Try it:
Locate every line below that contains the word "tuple" and copy it.

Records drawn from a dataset
____________

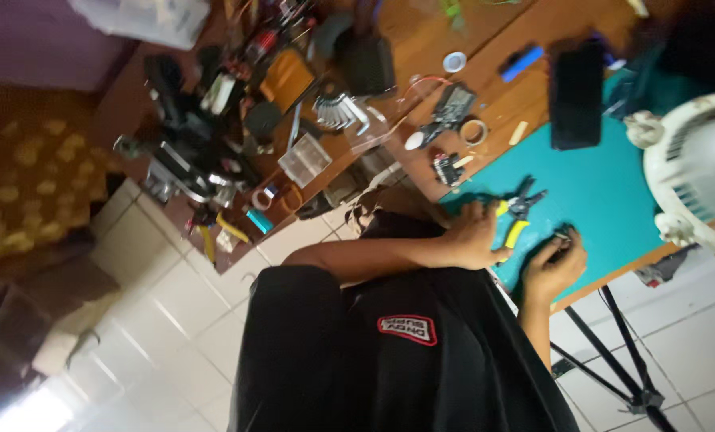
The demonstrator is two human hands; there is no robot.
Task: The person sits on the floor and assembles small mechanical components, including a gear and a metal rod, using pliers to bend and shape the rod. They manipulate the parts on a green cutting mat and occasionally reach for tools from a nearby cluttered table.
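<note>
A heap of tools & small parts (213, 152) is seen at the far left end of the wooden desk (421, 32), with a clear plastic compartment box (305, 158) lying near the desk's front edge & a set of metal hex keys (340, 110) just behind it. Further right, a roll of tape (474, 131) & a small circuit board (447, 168) are found on the bare wood, close to the left edge of the teal cutting mat (605, 184) that covers the desk's right part. One hand (476, 234) is laid on the mat's near-left corner, fingers spread & flat, touching the yellow-handled pliers (519, 213); the pliers are not gripped but rest on the mat, jaws pointed toward the desk's back edge. Which arm this is cannot be told for certain, as the view is tilted; it is taken as the left hand. The right hand (554, 264) is held at the desk's front edge, just right of the pliers, fingers curled shut around a small dark object (564, 238) whose kind is too blurred to tell. A black rectangular device (576, 94) lies at the mat's back edge, w/ a blue marker-like item (522, 62) beside it on the wood. A white fan (697, 172) stands at the desk's far right end.
</note>
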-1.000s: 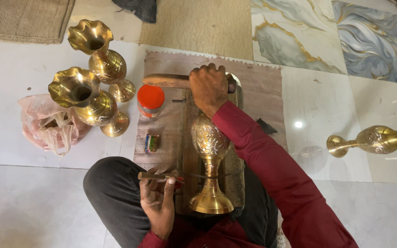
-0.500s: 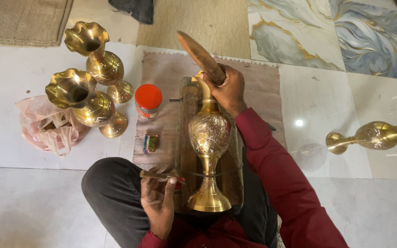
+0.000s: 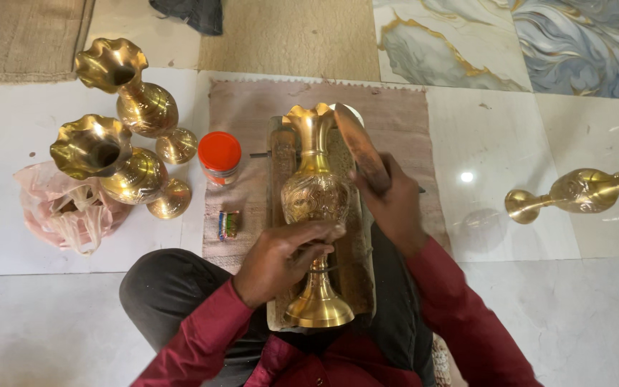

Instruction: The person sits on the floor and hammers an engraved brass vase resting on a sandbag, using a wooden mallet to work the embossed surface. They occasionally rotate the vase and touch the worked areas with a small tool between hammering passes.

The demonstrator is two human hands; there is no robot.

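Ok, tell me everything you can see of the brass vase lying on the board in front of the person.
The brass vase is shiny gold metal with a ruffled mouth, slim neck, engraved round belly, thin stem and flared foot. It lies lengthwise on a worn wooden board, mouth pointing away from the person, foot near their lap. The left hand grips it just below the belly. The right hand holds a flat wooden tool beside the neck; whether the tool touches the vase cannot be told.

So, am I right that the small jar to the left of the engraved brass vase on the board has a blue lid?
Not quite: the lid is orange-red, not blue. The head view shows the small jar standing on the cloth to the left of the engraved brass vase, which lies on the board under the left hand.
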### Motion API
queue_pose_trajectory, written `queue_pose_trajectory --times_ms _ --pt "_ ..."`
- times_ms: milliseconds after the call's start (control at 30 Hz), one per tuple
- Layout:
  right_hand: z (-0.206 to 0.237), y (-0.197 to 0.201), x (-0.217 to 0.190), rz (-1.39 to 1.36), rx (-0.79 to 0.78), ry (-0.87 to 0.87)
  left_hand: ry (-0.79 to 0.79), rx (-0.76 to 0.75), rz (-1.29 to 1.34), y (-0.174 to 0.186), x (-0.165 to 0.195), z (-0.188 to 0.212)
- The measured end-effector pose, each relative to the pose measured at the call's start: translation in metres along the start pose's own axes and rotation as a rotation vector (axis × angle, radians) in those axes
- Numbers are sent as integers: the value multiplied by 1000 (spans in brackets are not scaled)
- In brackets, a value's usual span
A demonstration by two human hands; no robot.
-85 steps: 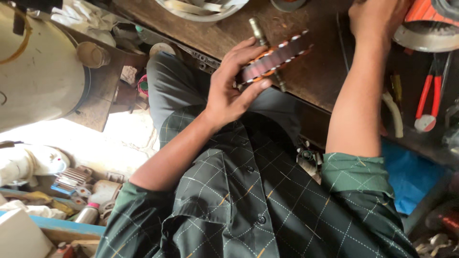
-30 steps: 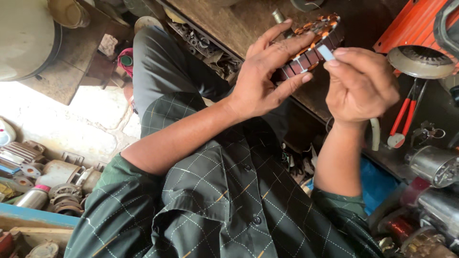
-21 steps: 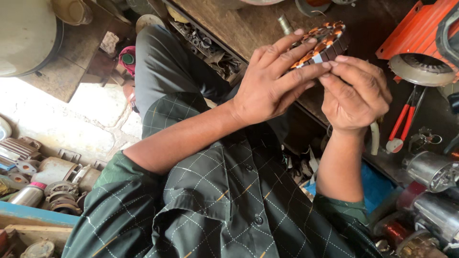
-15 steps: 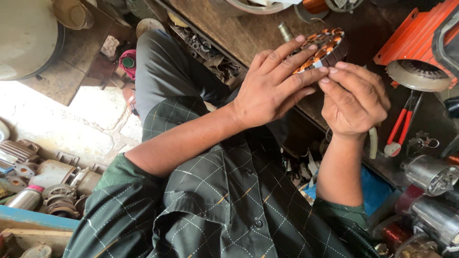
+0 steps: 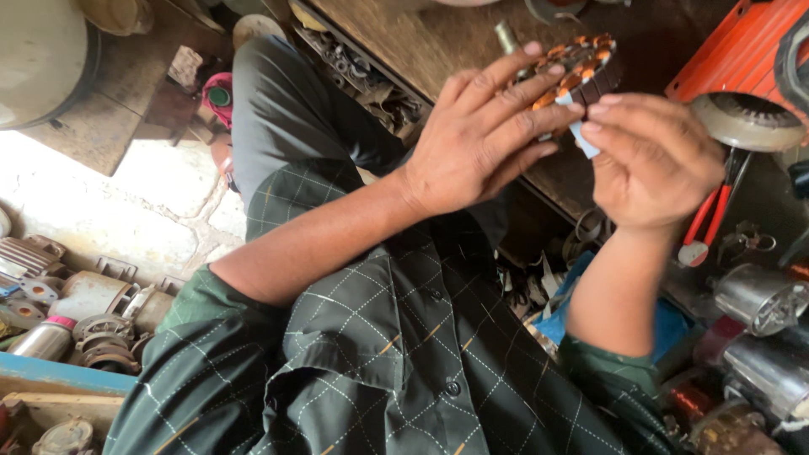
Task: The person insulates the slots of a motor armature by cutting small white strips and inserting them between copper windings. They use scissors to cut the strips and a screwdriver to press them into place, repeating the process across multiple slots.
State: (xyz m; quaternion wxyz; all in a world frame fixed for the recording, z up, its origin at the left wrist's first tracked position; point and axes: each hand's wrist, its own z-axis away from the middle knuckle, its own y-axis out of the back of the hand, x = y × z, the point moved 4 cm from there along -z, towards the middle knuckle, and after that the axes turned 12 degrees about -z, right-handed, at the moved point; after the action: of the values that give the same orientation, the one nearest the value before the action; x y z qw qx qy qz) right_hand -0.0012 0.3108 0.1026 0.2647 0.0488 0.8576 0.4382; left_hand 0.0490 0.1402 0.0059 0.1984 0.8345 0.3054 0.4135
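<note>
L hand now grips the wound rotor w/ copper coils at upper right of frame, fingers spread across its face, vs. 2.8 s ago when it held the part alone lower toward centre. R hand, then away at top edge, is closed in a pinch on a pale paper strip touching the coils. Judgement: strip fitting into core is under way, not seated yet.

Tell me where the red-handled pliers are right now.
In the head view the red-handled pliers lie on the dark workbench at far right, just beyond the right hand and below the round metal motor part.
</note>
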Motion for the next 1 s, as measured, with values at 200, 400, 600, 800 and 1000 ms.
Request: queue_pose_trajectory --times_ms 200,400,600,800,1000 --pt "-2 18 11 -106 -204 -67 7 0 18 -1 2 3" --pt "8 16 25 -183 -279 -118 43 -41 65 1 3 4" --pt "17 14 31 -186 -228 -189 47 -22 97 -1 1 5" --pt "16 8 28 -231 -172 -186 25 -10 75 -6 -2 7" --pt "-2 0 27 -160 -136 -140 18 15 74 -4 -8 0"
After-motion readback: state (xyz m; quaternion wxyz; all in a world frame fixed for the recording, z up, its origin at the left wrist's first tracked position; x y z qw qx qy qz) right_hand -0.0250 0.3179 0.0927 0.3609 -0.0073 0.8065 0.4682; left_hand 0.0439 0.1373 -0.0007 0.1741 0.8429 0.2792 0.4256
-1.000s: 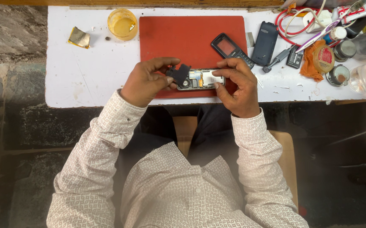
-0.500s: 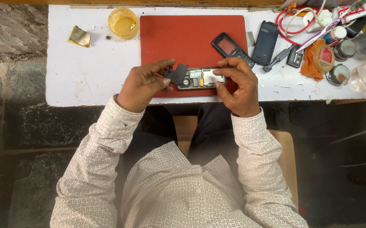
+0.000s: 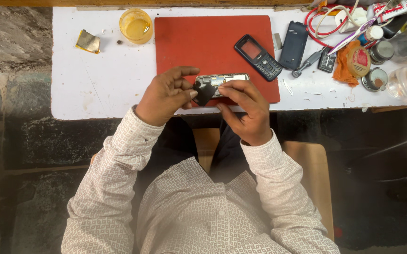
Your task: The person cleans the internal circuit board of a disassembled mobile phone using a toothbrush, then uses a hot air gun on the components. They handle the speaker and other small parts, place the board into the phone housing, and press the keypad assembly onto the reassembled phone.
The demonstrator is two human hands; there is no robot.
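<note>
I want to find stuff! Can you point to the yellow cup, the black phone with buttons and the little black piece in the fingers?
yellow cup (image 3: 136, 26), head view, on its yellowish inside.
black phone (image 3: 258, 57), head view, between screen and keypad.
black piece (image 3: 204, 93), head view, on its flat dark face.

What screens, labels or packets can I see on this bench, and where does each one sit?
Phone front cover: on the red mat's right edge, black, with a reddish screen window and keypad.
Opened phone: held in both hands at the mat's near edge, circuit board showing; no lit screen.
Round tin: right side, on an orange cloth, red label on its lid.
Tube: top right corner, white with red print.
</note>
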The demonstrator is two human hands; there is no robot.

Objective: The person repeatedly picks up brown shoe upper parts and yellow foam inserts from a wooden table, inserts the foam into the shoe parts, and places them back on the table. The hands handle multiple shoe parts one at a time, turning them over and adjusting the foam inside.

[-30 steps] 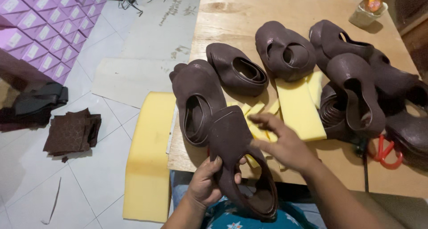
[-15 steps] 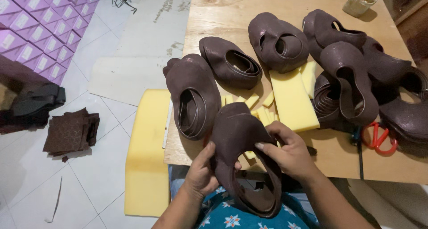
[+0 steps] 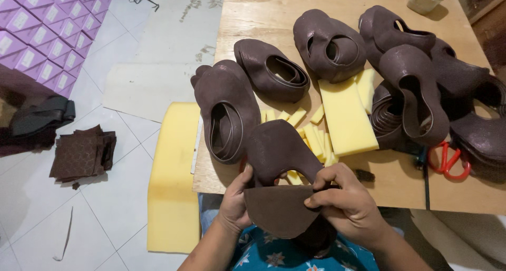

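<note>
Both hands grip one brown upper [image 3: 279,149] at the table's [image 3: 253,18] near edge, left hand [image 3: 235,205] clamping its side, right hand [image 3: 348,205] pinching the insole [image 3: 279,210] against it, likely mid-fitting; alignment seemingly comes next.

Red scissors [image 3: 448,163], purple boxes [image 3: 47,34]
</note>
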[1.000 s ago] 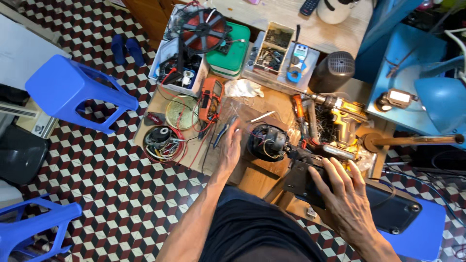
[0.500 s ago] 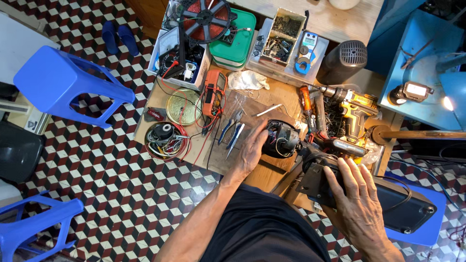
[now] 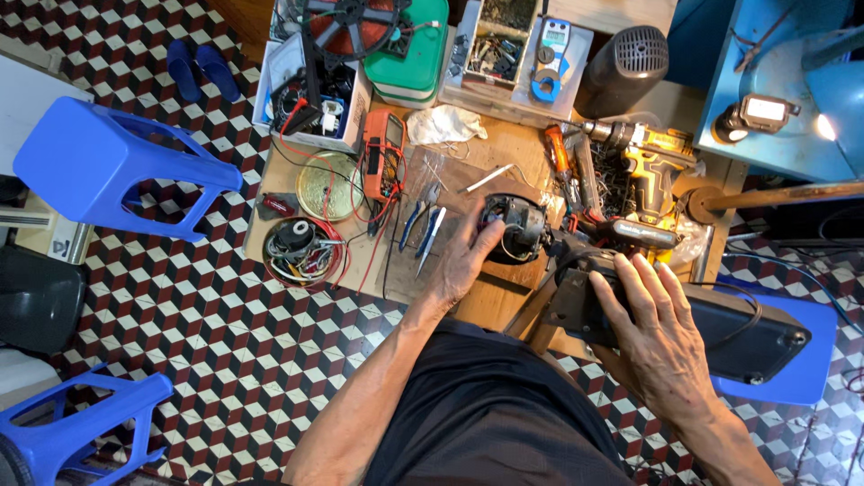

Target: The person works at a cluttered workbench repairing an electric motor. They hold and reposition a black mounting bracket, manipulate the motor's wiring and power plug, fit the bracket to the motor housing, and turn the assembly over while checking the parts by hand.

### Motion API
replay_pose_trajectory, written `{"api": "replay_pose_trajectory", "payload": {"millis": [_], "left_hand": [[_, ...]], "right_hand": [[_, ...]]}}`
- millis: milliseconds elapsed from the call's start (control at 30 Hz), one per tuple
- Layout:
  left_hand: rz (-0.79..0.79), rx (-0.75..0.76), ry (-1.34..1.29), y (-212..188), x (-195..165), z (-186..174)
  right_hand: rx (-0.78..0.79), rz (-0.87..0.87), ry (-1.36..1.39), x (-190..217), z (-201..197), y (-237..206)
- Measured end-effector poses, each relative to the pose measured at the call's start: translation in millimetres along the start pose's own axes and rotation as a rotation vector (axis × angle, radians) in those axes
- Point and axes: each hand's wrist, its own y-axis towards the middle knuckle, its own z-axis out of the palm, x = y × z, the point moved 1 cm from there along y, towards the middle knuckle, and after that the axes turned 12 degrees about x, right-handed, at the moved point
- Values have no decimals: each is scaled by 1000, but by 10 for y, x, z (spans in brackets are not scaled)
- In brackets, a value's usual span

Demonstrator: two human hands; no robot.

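I am observing the left hand [image 3: 461, 265] lying flat on the wooden desk [image 3: 504, 297], fingers loosely spread, with the fingertips touching the near edge of a small exposed electric motor [image 3: 511, 227]; it is pressing against the motor rather than closing round it. The right hand [image 3: 655, 324] is resting palm-down, fingers extended and slightly apart, on a black plastic housing [image 3: 720, 333] that is lying partly over a blue stool [image 3: 814, 346]; I cannot tell whether the fingers are curling under its edge. The motor is sitting just beyond the left hand's fingertips and well to the left of the right hand. Just left of the left hand, blue-handled pliers [image 3: 416, 220] are lying on the desk, and farther out an orange multimeter [image 3: 382, 164] with red leads. Beyond the right hand, a yellow cordless drill [image 3: 650, 164] is lying among loose screws, with an orange-handled screwdriver [image 3: 560, 157] beside it.
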Motion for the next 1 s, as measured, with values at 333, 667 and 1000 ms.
{"api": "replay_pose_trajectory", "payload": {"millis": [333, 667, 1000], "left_hand": [[27, -327, -182, -394, 312, 552], [181, -486, -225, -194, 741, 700], [218, -555, -61, -182, 538, 571]], "right_hand": [[-72, -61, 1, 37, -29, 15], [-74, -73, 0, 4, -5, -26], [-86, -80, -4, -35, 7, 8]]}}
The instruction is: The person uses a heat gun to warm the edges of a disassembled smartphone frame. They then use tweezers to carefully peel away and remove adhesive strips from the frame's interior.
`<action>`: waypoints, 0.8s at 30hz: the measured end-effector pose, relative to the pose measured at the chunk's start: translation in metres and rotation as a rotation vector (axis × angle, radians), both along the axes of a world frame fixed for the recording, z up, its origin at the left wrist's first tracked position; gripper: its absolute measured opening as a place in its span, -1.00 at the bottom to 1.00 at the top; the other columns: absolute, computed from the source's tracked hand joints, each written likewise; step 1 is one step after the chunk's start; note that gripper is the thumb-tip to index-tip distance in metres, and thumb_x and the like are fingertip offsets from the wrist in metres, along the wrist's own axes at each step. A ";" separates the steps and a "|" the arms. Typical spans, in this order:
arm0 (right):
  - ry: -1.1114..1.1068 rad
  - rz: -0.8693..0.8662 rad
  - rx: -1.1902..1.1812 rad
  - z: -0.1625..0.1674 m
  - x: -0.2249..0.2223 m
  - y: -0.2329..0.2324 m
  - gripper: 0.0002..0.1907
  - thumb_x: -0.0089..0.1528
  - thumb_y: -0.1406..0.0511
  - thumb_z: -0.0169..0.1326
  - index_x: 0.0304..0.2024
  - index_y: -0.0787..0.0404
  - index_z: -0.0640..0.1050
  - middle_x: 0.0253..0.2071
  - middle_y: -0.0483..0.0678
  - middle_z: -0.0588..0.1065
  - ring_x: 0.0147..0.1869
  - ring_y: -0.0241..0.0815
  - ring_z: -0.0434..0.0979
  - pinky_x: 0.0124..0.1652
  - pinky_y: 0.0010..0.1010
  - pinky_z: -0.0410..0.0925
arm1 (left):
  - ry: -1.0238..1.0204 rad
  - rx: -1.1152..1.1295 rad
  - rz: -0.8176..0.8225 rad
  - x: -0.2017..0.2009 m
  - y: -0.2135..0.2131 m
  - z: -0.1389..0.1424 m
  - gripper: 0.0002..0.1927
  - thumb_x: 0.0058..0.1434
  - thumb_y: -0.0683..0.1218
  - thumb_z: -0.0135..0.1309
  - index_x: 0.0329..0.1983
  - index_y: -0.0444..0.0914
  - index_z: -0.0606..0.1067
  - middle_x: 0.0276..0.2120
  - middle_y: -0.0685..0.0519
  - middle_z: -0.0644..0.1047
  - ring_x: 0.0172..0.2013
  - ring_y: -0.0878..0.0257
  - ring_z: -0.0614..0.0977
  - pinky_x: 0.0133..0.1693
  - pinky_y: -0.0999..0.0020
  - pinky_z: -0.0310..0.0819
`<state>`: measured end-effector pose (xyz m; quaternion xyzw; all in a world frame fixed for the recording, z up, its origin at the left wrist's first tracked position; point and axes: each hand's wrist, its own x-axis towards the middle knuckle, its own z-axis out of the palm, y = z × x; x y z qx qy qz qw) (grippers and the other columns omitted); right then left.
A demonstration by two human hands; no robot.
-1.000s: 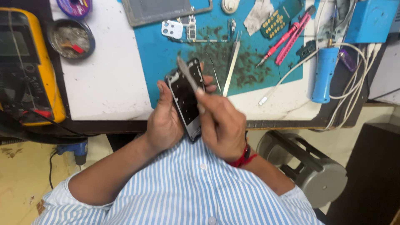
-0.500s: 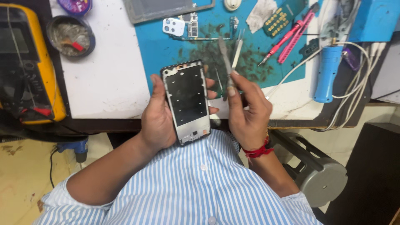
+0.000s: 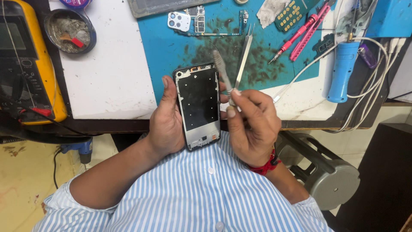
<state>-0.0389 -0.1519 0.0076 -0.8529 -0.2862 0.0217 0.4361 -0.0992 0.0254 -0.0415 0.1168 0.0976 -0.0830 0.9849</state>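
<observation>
we hold a phone frame (image 3: 199,105) in our left hand (image 3: 168,121), gripped along its left edge with the thumb up the side and the fingertips just showing past its right edge. the frame is stripped, dark in the middle with a pale metal border, and it hangs upright over the near edge of the bench, its lower end above our striped shirt (image 3: 201,193).

our right hand (image 3: 253,124) is closed around a slim grey tool (image 3: 222,71), pinched between thumb and forefinger. the tool's handle slants up and to the left, crossing just beside the frame's upper right corner; whether it touches the frame we cannot tell. a red band (image 3: 264,165) circles that wrist.

on the blue mat (image 3: 171,47), which is stained with dark smudges, a pair of tweezers (image 3: 244,56) lies just beyond our right hand. farther back sit a circuit board (image 3: 201,22) with a white camera piece (image 3: 179,20), and to the right two pink screwdrivers (image 3: 300,32). a blue handheld tool (image 3: 342,71) with white cables lies well to the right. a yellow multimeter (image 3: 28,64) rests at the far left, near a round tin (image 3: 70,30) of scraps. a grey stool (image 3: 330,176) stands beside our right elbow.
</observation>
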 end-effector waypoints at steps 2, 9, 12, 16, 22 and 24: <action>-0.004 0.031 0.008 0.001 -0.002 0.005 -0.68 0.36 0.50 0.19 0.17 0.30 0.54 0.01 0.07 0.51 -0.25 -0.32 0.52 -0.30 -0.58 0.39 | 0.005 -0.015 -0.009 -0.001 0.000 0.000 -0.19 0.53 0.35 -0.58 0.49 -0.33 0.20 0.24 -0.20 0.44 0.27 0.02 0.51 0.30 0.01 0.46; -0.031 0.019 -0.117 0.005 -0.009 0.023 -0.69 0.32 0.48 0.22 0.12 0.24 0.58 -0.02 0.05 0.52 -0.19 -0.23 0.63 -0.21 -0.46 0.47 | 0.023 0.025 0.007 -0.003 -0.003 0.001 -0.22 0.50 0.34 -0.54 0.47 -0.31 0.21 0.28 -0.12 0.42 0.31 0.10 0.48 0.36 0.12 0.41; -0.054 -0.003 -0.107 0.003 -0.010 0.026 -0.69 0.36 0.47 0.21 0.16 0.22 0.57 -0.01 0.02 0.53 -0.15 -0.23 0.65 -0.19 -0.47 0.49 | 0.030 0.041 0.018 -0.003 -0.002 -0.001 -0.22 0.50 0.34 -0.53 0.46 -0.32 0.22 0.27 -0.12 0.43 0.30 0.10 0.49 0.35 0.11 0.42; -0.029 0.022 -0.105 0.002 -0.007 0.022 -0.68 0.36 0.46 0.18 0.17 0.23 0.56 -0.04 0.03 0.52 -0.20 -0.23 0.63 -0.23 -0.48 0.46 | -0.002 0.093 0.001 -0.006 -0.002 -0.002 -0.19 0.50 0.36 -0.53 0.48 -0.32 0.23 0.24 -0.14 0.44 0.31 0.12 0.49 0.38 0.11 0.40; -0.028 -0.079 -0.147 0.002 -0.002 0.016 -0.69 0.37 0.47 0.18 0.17 0.23 0.57 -0.08 0.04 0.52 -0.26 -0.26 0.61 -0.27 -0.48 0.44 | 0.049 0.069 -0.005 -0.002 0.000 0.000 -0.15 0.46 0.39 -0.57 0.44 -0.34 0.23 0.22 -0.17 0.46 0.22 0.08 0.55 0.26 0.10 0.50; 0.013 -0.125 -0.152 0.002 -0.003 0.015 -0.68 0.36 0.48 0.17 0.17 0.25 0.56 -0.07 0.07 0.52 -0.32 -0.27 0.57 -0.32 -0.48 0.41 | 0.042 0.162 0.036 -0.001 0.001 0.001 -0.15 0.44 0.38 -0.56 0.48 -0.32 0.20 0.25 -0.15 0.45 0.25 0.12 0.53 0.30 0.11 0.51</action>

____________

The answer:
- times_ms: milliseconds after the call's start (control at 30 Hz), one per tuple
- millis: milliseconds elapsed from the call's start (control at 30 Hz), one per tuple

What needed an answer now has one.